Published online: 2 March 2026
Abstract
The research mentioned in this document deals with the issue of scheduling and path planning for autonomous mobile robots (AMRs) in a manufacturing setup where multiple robots and feeders are present. In this context, two metaheuristic methods are put forward: VNS-AMR, which is based on the Variable Neighborhood Search (VNS), and VND-AMR, which utilizes the Variable Neighborhood Descent (VND) technique. With the help of the proposed algorithms, an initial solution is generated first by a controlled greedy heuristic (HSI) and then local search procedures are applied with respect to the previously defined neighborhood structures.

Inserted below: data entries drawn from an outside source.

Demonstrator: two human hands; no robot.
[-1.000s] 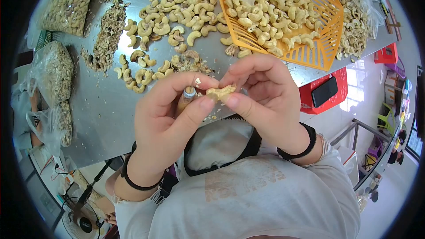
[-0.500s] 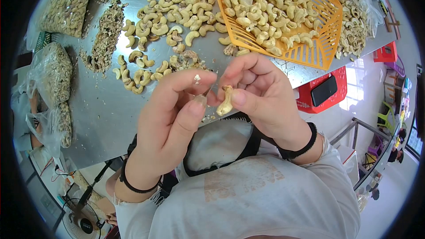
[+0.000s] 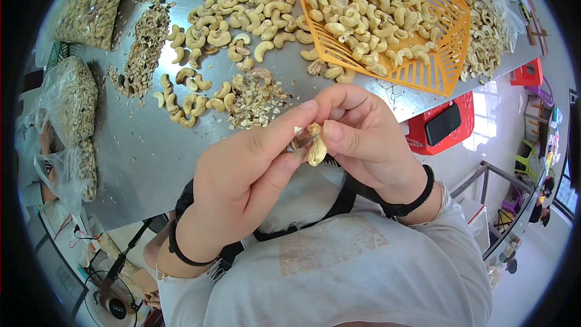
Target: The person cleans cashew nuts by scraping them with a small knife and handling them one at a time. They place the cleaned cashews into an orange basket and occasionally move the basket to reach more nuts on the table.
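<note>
My right hand (image 3: 366, 139) pinches a pale cashew (image 3: 316, 152) between thumb and fingers, its lower end hanging free. In my left hand (image 3: 245, 160), thumb and forefinger close on a small metal blade (image 3: 307, 139) that touches the cashew; its handle is hidden by the fingers. A white crumb sticks near the left fingertips. Just beyond the hands lies a heap of peeled skin and nut bits (image 3: 257, 102), with several loose cashews (image 3: 192, 106) beside it. A larger group of cashews (image 3: 257, 15) is spread farther up the metal table (image 3: 136, 163).
An orange basket (image 3: 451, 63) full of cashews stands at the back right, with another nut pile (image 3: 484, 30) beside it. Brown crumbs (image 3: 145, 48) and bagged nuts (image 3: 94, 6) are on the left. A phone (image 3: 443, 125) lies on a red stool (image 3: 463, 106).
My left hand has moved right and up to the right hand, bringing the blade onto the cashew. The scrap heap behind it has come into fuller view.
</note>
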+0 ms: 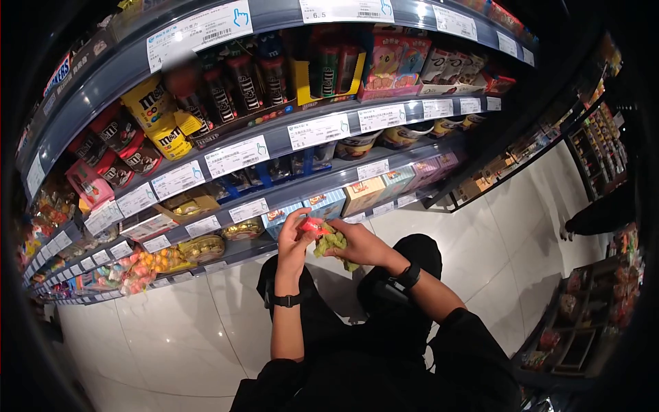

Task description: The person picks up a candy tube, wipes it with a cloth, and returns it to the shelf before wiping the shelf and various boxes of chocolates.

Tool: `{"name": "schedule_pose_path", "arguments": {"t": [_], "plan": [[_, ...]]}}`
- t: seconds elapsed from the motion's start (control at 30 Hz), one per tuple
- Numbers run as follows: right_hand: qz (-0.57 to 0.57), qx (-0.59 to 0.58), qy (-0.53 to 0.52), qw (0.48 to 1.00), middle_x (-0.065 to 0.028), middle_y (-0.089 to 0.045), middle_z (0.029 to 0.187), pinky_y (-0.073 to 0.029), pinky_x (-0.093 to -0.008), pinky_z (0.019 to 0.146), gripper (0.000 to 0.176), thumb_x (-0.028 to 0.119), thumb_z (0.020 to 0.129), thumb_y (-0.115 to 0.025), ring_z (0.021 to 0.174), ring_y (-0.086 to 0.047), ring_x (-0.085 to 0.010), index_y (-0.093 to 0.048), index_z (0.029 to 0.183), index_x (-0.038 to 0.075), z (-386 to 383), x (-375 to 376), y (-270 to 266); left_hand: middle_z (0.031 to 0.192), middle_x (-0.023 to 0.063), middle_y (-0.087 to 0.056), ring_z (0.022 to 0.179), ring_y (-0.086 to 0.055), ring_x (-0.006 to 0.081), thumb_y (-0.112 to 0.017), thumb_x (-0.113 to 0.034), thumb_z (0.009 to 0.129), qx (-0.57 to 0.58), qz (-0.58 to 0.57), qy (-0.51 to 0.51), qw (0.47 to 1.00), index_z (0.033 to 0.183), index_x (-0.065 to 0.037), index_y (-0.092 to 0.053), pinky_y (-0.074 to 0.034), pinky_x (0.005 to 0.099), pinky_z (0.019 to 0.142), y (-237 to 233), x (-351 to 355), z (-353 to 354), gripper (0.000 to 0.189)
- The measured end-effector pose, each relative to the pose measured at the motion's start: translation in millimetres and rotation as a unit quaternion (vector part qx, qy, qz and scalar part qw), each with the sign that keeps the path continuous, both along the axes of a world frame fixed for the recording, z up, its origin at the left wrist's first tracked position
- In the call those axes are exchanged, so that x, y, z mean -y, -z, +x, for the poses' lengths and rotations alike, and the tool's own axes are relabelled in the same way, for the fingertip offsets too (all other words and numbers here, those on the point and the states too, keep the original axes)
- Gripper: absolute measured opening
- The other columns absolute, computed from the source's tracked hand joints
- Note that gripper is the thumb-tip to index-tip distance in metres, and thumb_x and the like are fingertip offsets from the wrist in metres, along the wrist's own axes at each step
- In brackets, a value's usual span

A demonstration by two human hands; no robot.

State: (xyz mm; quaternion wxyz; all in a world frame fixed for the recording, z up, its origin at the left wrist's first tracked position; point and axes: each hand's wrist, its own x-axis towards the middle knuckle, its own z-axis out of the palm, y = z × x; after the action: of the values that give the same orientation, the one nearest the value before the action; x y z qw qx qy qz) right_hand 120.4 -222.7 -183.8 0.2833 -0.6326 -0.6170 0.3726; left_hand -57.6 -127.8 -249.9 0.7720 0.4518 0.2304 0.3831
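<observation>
Red piece (313, 227): pinched by the left hand (292, 242) between thumb and fingers, out in front of the lower shelf boxes (363, 195); held high and turned up, I'd guess, so it can be looked at.
Green bundle (332, 243): soft-looking and lumpy, right against the red piece; whether the two are joined I can't tell from here.
Right hand (362, 245): its grip is closed around the green bundle from the side, probably to steady it.
Price labels (237, 156): along the shelf edges, presumably so each sits by its goods.
Forearms: the left rises almost straight, the right slants inward from a bent elbow; both wrists wear dark bands (405, 276).
Knees (420, 255): bent below the hands, seemingly a crouch above the pale floor (185, 336).
</observation>
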Motion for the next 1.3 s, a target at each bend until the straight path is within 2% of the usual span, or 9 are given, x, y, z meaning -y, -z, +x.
{"name": "schedule_pose_path", "arguments": {"t": [0.07, 0.2, 0.37, 0.57, 0.7, 0.77, 1.0, 1.13, 1.3], "plan": [[-0.005, -0.04, -0.019, 0.999, -0.024, -0.069, 0.118, -0.055, -0.0446, 0.087, 0.06, 0.027, 0.088, -0.084, 0.106, -0.07, -0.0415, -0.053, 0.134, 0.001, 2, 0, 3, 0.118, 0.0113, -0.07, 0.119, -0.062, 0.0201, -0.081, -0.023, 0.092, 0.11, -0.017, 0.048, 0.993, 0.134, -0.003, -0.053, -0.047, 0.0349, 0.106, 7, -2, -3, 0.055], [0.033, -0.119, -0.039, 0.992, -0.0187, -0.07, 0.115, -0.054, -0.04, 0.09, 0.059, 0.023, 0.092, -0.081, 0.106, -0.071, -0.0309, -0.053, 0.138, 0.002, 2, -1, 11, 0.121, 0.0119, -0.069, 0.123, -0.061, 0.0217, -0.082, -0.025, 0.091, 0.162, -0.03, 0.069, 0.984, 0.132, -0.004, -0.052, -0.047, 0.0362, 0.106, -4, -1, -5, 0.055], [0.039, -0.138, 0.002, 0.99, -0.0152, -0.069, 0.114, -0.054, -0.0372, 0.09, 0.055, 0.017, 0.095, -0.078, 0.103, -0.069, -0.0242, -0.051, 0.141, 0.002, 0, -2, 0, 0.121, 0.0095, -0.067, 0.116, -0.063, 0.0169, -0.083, -0.015, 0.09, -0.047, 0.088, -0.01, 0.995, 0.136, -0.001, -0.057, -0.051, 0.0311, 0.1, -44, -2, -9, 0.054], [0.052, -0.286, 0.075, 0.954, -0.0053, -0.066, 0.114, -0.053, -0.0291, 0.087, 0.05, 0.015, 0.099, -0.073, 0.101, -0.062, -0.01, -0.051, 0.142, 0.004, 2, -2, -7, 0.124, 0.0122, -0.067, 0.113, -0.066, 0.0171, -0.08, -0.005, 0.091, -0.046, 0.21, -0.041, 0.976, 0.139, 0.004, -0.056, -0.053, 0.0302, 0.098, -123, -3, -2, 0.054], [0.026, -0.311, 0.085, 0.946, -0.0058, -0.066, 0.114, -0.053, -0.0299, 0.088, 0.048, 0.015, 0.099, -0.072, 0.101, -0.063, -0.0109, -0.051, 0.141, 0.004, 4, 3, -20, 0.125, 0.0142, -0.068, 0.112, -0.067, 0.0177, -0.078, -0.002, 0.092, -0.026, 0.262, -0.068, 0.962, 0.137, 0.005, -0.058, -0.053, 0.0311, 0.098, -174, -4, 15, 0.05], [0.089, -0.289, 0.094, 0.948, -0.0063, -0.066, 0.113, -0.053, -0.0305, 0.088, 0.048, 0.015, 0.098, -0.073, 0.101, -0.062, -0.0114, -0.051, 0.139, 0.004, 8, 3, -16, 0.123, 0.0141, -0.069, 0.109, -0.067, 0.0169, -0.078, 0.0, 0.09, -0.027, 0.319, -0.098, 0.942, 0.135, 0.004, -0.059, -0.054, 0.0306, 0.096, -182, -14, 26, 0.048], [0.096, -0.285, 0.16, 0.94, -0.0073, -0.067, 0.115, -0.053, -0.0317, 0.09, 0.045, 0.014, 0.097, -0.072, 0.103, -0.062, -0.0128, -0.054, 0.136, 0.003, 19, 15, -22, 0.121, 0.0161, -0.069, 0.103, -0.068, 0.0165, -0.077, -0.002, 0.093, 0.058, 0.298, -0.183, 0.935, 0.133, 0.004, -0.059, -0.055, 0.0308, 0.093, -239, -33, 59, 0.044], [0.145, -0.284, 0.152, 0.936, -0.0094, -0.062, 0.13, -0.048, -0.0329, 0.103, 0.052, 0.012, 0.095, -0.072, 0.119, -0.059, -0.0161, -0.053, 0.142, 0.005, 26, 17, -26, 0.119, 0.0122, -0.069, 0.102, -0.068, 0.0151, -0.077, -0.007, 0.095, -0.005, 0.302, -0.116, 0.946, 0.136, 0.001, -0.06, -0.056, 0.0305, 0.092, -236, -39, 64, 0.045], [0.174, -0.35, 0.129, 0.911, -0.0101, -0.055, 0.142, -0.04, -0.0338, 0.113, 0.06, 0.009, 0.092, -0.071, 0.133, -0.052, -0.0185, -0.05, 0.149, 0.008, 29, 18, -41, 0.108, 0.0072, -0.071, 0.097, -0.066, 0.0112, -0.075, -0.001, 0.091, -0.164, 0.335, 0.007, 0.928, 0.125, -0.003, -0.069, -0.059, 0.028, 0.077, -220, -35, 75, 0.034]]}}
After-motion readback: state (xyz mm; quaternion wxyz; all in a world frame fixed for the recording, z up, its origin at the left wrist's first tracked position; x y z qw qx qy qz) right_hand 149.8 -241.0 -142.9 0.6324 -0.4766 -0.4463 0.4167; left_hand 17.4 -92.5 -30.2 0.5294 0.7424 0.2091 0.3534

Compliance with constraints on release times, robot capacities, and replenishment requirements is ensured. The methods are tested on case studies which are based on data from literature and take into account various numbers of feeders, robot capacities, and subtasks. The results show that both metaheuristics are capable of finding feasible solutions in a short time, for both small and large scale problems, which is the main advantage over conventional scheduling methods, alongside reduced idle times for robots and good allocation of tasks.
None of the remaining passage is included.